Problem requirements: Lines below starting with the line with "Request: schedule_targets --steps" and going on through the line with "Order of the" must be output exactly; the rest of the records must be left out.

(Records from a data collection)
===============

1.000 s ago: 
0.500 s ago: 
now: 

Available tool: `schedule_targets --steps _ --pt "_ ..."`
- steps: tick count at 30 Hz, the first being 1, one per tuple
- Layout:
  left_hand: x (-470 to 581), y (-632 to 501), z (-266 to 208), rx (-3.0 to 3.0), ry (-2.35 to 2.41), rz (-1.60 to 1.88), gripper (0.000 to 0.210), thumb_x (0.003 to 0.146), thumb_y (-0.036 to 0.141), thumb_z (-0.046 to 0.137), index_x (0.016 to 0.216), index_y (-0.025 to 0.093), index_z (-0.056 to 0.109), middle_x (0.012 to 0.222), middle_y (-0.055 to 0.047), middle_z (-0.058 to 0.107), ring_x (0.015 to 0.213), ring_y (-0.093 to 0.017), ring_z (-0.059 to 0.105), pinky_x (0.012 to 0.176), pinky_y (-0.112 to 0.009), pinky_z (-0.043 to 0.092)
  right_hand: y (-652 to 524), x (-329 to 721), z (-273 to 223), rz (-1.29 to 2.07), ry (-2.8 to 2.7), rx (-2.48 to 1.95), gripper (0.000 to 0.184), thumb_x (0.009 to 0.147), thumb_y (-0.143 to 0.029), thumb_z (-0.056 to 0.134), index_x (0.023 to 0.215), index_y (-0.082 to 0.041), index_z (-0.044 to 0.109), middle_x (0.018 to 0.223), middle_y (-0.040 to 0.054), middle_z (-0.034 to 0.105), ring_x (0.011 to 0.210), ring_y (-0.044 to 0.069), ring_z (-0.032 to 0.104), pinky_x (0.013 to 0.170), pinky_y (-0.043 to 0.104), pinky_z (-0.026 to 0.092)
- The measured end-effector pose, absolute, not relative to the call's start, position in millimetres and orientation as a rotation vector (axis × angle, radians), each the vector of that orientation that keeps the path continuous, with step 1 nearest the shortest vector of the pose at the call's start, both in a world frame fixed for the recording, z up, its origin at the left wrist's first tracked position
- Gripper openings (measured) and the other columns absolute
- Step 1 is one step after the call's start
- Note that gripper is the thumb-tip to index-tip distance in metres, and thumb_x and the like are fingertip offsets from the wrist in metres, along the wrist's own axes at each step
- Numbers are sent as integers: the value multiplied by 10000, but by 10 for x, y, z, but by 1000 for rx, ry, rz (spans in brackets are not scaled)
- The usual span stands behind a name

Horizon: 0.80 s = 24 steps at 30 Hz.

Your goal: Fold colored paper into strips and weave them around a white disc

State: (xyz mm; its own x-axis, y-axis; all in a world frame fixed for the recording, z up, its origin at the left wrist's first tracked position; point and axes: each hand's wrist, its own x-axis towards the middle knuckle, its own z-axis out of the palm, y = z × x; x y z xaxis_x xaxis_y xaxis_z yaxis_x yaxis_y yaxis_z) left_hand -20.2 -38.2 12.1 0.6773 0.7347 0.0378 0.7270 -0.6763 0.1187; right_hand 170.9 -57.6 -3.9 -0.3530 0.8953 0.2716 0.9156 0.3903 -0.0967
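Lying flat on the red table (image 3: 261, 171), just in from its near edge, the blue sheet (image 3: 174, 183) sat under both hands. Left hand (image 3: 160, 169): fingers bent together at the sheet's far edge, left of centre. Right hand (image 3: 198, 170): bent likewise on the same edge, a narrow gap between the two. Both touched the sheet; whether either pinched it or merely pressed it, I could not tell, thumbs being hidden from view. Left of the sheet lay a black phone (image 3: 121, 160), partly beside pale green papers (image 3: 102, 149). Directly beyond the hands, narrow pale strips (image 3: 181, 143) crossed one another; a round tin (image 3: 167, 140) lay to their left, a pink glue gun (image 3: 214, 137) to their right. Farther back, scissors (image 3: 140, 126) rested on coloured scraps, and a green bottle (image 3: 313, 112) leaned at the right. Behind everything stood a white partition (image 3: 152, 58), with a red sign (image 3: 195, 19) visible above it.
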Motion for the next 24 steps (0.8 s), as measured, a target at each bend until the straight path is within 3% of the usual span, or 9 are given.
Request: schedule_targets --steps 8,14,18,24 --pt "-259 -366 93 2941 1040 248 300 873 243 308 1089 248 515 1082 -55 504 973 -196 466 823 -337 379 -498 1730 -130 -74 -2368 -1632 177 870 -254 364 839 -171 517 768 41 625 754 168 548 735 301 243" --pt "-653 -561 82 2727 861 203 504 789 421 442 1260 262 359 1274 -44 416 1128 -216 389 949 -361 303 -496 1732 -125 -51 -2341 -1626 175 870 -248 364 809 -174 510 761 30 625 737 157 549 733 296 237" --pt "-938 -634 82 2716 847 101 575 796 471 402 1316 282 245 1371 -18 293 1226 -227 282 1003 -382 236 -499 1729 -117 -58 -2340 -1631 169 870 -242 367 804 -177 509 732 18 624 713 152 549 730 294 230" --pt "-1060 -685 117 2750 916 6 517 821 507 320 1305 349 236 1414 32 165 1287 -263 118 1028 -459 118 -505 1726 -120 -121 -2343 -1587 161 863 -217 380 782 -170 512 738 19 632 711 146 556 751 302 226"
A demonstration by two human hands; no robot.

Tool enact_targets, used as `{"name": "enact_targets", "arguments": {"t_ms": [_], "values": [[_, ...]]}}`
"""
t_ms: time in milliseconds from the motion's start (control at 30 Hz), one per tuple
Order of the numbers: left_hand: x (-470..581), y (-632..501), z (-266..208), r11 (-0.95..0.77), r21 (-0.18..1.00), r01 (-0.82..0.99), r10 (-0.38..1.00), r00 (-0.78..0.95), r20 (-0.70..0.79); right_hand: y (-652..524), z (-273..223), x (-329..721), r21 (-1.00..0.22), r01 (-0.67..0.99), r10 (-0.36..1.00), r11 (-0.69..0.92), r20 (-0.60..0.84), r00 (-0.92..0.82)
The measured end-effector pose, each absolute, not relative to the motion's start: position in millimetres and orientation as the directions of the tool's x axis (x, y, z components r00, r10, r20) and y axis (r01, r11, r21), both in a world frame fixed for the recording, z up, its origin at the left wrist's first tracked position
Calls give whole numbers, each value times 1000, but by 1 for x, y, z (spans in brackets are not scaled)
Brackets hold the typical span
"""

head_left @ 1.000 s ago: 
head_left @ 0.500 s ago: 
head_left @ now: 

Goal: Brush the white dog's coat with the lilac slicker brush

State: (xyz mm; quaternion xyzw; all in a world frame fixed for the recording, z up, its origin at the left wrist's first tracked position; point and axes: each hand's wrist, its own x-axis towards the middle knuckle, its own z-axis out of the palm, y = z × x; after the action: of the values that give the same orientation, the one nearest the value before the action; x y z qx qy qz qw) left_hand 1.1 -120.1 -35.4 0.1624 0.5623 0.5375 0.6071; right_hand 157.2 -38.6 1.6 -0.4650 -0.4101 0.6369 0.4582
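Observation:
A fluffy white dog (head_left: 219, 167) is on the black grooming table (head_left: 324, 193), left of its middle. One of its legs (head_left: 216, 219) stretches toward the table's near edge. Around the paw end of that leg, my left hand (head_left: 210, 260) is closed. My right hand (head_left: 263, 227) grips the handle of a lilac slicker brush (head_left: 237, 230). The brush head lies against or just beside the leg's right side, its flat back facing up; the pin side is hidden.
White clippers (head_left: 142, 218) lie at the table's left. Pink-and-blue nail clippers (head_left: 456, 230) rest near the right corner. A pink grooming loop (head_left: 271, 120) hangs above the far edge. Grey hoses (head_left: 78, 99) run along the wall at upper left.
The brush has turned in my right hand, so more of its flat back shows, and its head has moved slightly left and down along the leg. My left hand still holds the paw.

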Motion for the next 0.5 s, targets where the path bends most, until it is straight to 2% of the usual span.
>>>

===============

Your solution:
Request: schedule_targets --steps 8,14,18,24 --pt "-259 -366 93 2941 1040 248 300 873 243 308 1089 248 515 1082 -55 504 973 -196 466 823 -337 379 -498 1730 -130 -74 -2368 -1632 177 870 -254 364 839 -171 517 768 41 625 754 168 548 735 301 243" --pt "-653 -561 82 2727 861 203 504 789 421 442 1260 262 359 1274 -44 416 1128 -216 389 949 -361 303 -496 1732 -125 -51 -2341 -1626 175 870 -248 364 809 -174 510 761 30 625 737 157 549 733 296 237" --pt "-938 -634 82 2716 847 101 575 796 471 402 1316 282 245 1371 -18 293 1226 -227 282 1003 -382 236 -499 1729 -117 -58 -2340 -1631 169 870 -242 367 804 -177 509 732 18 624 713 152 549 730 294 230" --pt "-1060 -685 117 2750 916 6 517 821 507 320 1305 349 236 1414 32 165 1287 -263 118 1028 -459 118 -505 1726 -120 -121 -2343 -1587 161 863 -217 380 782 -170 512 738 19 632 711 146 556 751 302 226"
A demonstration by two human hands; no robot.

Tool enact_targets, used as `{"name": "enact_targets", "arguments": {"t_ms": [_], "values": [[_, ...]]}}`
"""
t_ms: time in milliseconds from the motion's start (control at 30 Hz), one per tuple
Order of the numbers: left_hand: x (-470..581), y (-632..501), z (-266..208), r11 (-0.95..0.77), r21 (-0.18..1.00), r01 (-0.82..0.99), r10 (-0.38..1.00), r00 (-0.78..0.95), r20 (-0.70..0.79); right_hand: y (-652..524), z (-273..223), x (-329..721), r21 (-1.00..0.22), r01 (-0.67..0.99), r10 (-0.36..1.00), r11 (-0.69..0.92), r20 (-0.60..0.84), r00 (-0.92..0.82)

At this point, the answer is complete.